:: Data extract ::
▼

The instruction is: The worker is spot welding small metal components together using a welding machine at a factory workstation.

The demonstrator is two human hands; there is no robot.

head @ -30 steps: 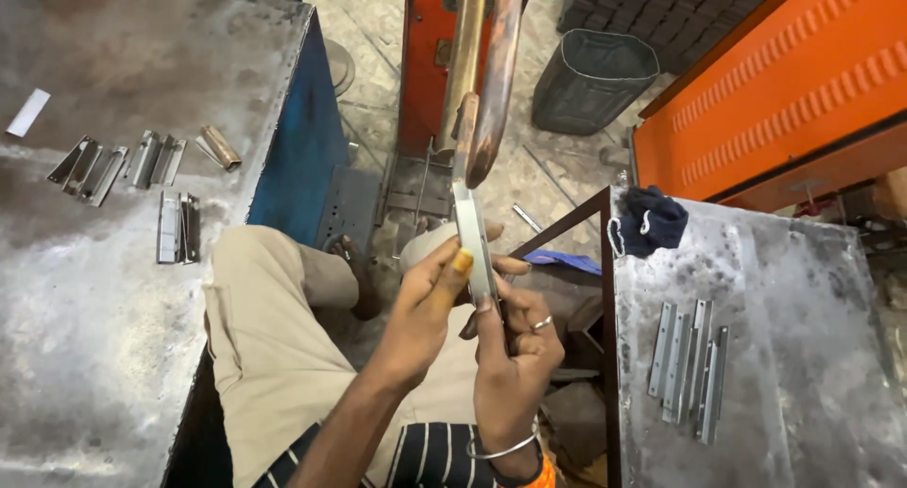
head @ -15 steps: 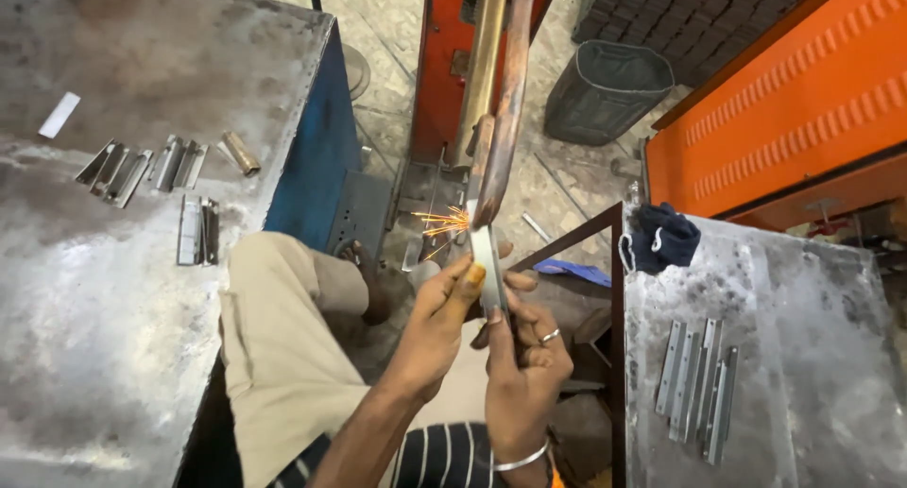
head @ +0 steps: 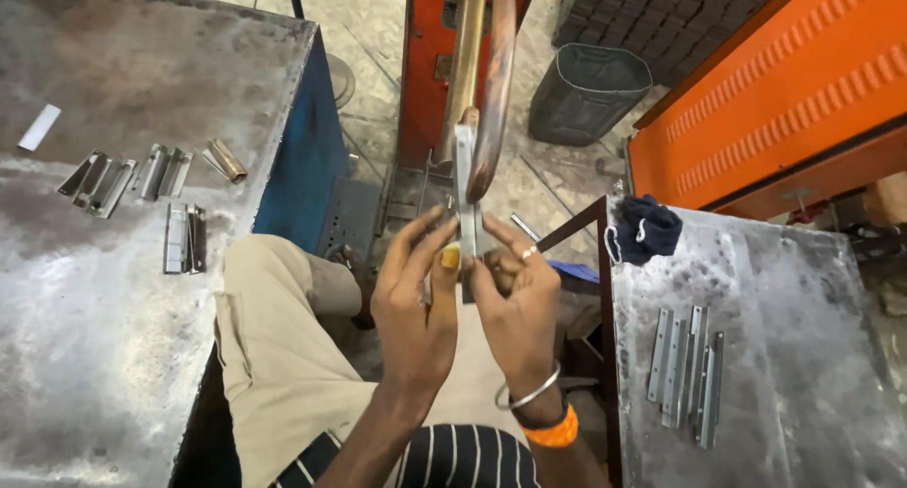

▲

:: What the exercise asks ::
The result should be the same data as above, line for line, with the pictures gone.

:: Response to the exercise ::
The instruction is: The worker is spot welding small metal components together using a welding machine at a factory workstation.

The demonstrator is two human hands; there is no robot.

head @ -30 steps: 
head @ -15 steps: 
head @ +0 steps: 

This exercise requires nothing further.